--- Task goal ---
Leave out every picture, and output exactly the lines from the line containing "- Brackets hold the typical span" through the last line of the data.

Segment Open

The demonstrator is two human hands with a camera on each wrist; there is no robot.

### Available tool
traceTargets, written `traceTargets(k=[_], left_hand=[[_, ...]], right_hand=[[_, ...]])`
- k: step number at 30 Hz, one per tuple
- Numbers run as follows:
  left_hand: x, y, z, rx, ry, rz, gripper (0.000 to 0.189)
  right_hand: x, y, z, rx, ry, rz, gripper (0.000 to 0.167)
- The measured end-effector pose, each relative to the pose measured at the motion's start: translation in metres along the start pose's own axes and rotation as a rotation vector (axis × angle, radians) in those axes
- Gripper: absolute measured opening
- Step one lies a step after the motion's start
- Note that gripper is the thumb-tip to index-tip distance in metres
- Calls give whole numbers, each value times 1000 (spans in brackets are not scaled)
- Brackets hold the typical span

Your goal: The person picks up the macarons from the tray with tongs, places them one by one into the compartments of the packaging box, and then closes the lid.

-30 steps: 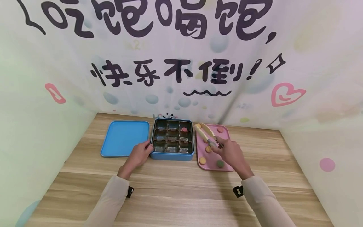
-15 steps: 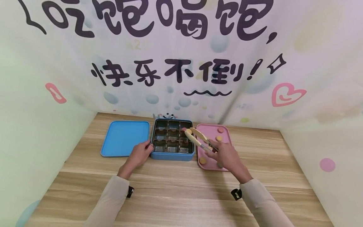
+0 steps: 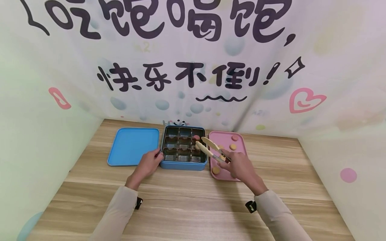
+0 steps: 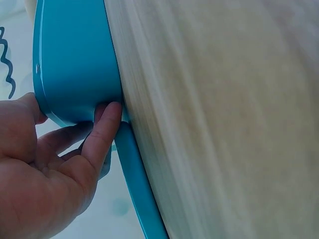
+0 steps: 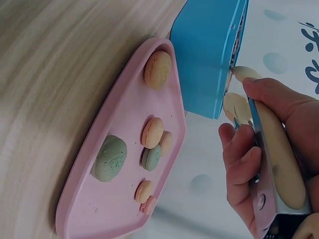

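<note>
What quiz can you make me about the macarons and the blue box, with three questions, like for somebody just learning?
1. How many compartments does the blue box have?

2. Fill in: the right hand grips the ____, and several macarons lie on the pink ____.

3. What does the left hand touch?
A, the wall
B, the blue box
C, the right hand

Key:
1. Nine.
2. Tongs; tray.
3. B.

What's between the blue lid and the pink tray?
The blue nine-compartment box, its near left corner held by the left hand, lies between the blue lid and the pink tray; the head view shows it.
</note>
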State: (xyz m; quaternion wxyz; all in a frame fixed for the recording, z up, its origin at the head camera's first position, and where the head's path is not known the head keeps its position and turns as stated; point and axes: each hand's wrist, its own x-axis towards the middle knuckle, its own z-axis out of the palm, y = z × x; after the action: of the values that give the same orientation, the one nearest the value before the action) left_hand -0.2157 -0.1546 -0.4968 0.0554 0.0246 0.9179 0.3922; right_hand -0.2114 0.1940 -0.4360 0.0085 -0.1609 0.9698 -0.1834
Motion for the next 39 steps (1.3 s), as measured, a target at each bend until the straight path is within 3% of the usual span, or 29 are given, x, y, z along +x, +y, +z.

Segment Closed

--- Result of the exercise ---
- Brackets hold the typical span

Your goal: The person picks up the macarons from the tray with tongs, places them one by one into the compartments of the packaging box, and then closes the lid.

-30 steps: 
-15 steps: 
+0 steps: 
+0 steps: 
+0 steps: 

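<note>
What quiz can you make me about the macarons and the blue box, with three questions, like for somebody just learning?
1. How many compartments does the blue box have?

2. Fill in: the right hand grips the ____, and several macarons lie on the pink ____.

3. What does the left hand touch?
A, the wall
B, the blue box
C, the right hand

Key:
1. Nine.
2. Tongs; tray.
3. B.

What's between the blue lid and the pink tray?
The blue nine-compartment box, its near left corner held by the left hand, lies between the blue lid and the pink tray; the head view shows it.
</note>
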State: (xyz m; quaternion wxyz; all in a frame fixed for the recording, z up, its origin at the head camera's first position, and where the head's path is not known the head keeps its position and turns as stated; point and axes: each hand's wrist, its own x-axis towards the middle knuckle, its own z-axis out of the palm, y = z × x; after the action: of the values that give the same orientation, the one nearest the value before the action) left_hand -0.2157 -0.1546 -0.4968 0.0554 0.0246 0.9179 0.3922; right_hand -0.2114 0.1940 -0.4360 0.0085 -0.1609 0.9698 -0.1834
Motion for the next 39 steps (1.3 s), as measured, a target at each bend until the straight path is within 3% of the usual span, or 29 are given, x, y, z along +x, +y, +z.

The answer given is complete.